# DBSTalk is Moving Ahead!



## David Bott

Members and Guests of DBSTalk....

After many months of planning and tons of work behind the scenes, DBSTalk is currently making a much needed update to our forum software along with a new and much wider canvas of discussion.

First, this will be no ordinary software update. We will actually be changing platforms and moving away from VBulletin. Our new software will be running on the latest version of Invision Power Board (IP.Board). This new software will do a much better job handling our huge database and also giving you new features.

Along with the software update, we will also be expanding! As you know, entertainment delivery has moved almost completely into the digital world. Therefore, the name DBSTalk will no longer simply be limited to "Direct Broadcast Satellite" talk but rather "Digital Bit Stream" news, content, information and discussion.

Even though the name of the site and all current forums will remain the same, we plan on moving DBSTalk into the future by including forums about digital content delivery systems including IPTV services, programming and mobile services.

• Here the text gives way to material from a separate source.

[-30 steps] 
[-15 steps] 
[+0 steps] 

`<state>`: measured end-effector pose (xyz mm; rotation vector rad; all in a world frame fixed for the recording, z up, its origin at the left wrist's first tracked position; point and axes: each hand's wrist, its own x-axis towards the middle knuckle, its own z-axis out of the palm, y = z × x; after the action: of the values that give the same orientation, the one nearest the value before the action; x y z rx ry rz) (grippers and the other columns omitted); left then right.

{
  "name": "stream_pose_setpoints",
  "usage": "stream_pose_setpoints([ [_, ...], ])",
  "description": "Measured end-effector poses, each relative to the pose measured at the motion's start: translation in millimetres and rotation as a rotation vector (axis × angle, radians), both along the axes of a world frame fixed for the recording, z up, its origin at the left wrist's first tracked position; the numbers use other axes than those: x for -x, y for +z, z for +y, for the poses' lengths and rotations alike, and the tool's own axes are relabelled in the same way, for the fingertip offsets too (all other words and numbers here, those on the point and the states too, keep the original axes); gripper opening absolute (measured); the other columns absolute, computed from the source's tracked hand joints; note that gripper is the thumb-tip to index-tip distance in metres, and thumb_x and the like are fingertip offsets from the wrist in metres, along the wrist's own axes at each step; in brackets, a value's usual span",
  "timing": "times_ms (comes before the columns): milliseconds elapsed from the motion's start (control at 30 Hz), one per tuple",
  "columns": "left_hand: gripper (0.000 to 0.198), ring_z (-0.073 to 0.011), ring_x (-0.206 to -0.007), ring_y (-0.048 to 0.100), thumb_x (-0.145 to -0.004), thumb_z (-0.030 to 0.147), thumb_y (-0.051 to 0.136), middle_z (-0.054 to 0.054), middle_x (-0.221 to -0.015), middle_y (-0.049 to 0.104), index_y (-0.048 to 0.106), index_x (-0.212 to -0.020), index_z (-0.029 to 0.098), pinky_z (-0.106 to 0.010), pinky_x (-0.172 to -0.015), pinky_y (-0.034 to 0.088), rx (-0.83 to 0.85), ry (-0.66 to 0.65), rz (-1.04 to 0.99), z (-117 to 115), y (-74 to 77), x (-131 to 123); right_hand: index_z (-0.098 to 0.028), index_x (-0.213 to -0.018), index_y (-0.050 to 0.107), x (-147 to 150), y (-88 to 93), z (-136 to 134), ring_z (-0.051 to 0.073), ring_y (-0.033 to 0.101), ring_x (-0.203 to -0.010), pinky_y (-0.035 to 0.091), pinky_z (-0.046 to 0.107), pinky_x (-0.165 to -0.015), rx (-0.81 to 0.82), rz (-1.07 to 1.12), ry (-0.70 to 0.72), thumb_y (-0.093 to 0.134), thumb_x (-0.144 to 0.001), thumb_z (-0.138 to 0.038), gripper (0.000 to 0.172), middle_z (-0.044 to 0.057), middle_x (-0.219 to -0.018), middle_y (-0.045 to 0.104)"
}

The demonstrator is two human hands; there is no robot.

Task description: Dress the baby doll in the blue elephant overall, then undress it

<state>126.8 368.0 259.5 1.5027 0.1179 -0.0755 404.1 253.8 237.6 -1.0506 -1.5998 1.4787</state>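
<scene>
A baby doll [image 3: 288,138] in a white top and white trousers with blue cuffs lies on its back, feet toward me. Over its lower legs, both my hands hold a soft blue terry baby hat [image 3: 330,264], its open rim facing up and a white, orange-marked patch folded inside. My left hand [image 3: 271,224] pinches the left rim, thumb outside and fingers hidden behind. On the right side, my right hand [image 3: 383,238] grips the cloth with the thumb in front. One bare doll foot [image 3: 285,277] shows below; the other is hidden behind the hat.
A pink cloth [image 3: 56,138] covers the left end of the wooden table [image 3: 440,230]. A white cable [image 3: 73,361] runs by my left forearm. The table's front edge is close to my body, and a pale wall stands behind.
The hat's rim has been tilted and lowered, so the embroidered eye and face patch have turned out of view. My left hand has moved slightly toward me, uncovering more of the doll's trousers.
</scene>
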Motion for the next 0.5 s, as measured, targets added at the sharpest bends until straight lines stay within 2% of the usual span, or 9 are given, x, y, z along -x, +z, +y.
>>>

A world of information about any digital delivery system will be right here at DBSTalk! To do this, we will be merging IPTVConnection.com into DBSTalk to handle the ever expanding digital bit world!

While the look and feel of the site will be a little different, the entire database will be migrated intact so you shouldn't have any issues adapting. In other words, if you can use VBulletin, you should feel right at home on IP.Board!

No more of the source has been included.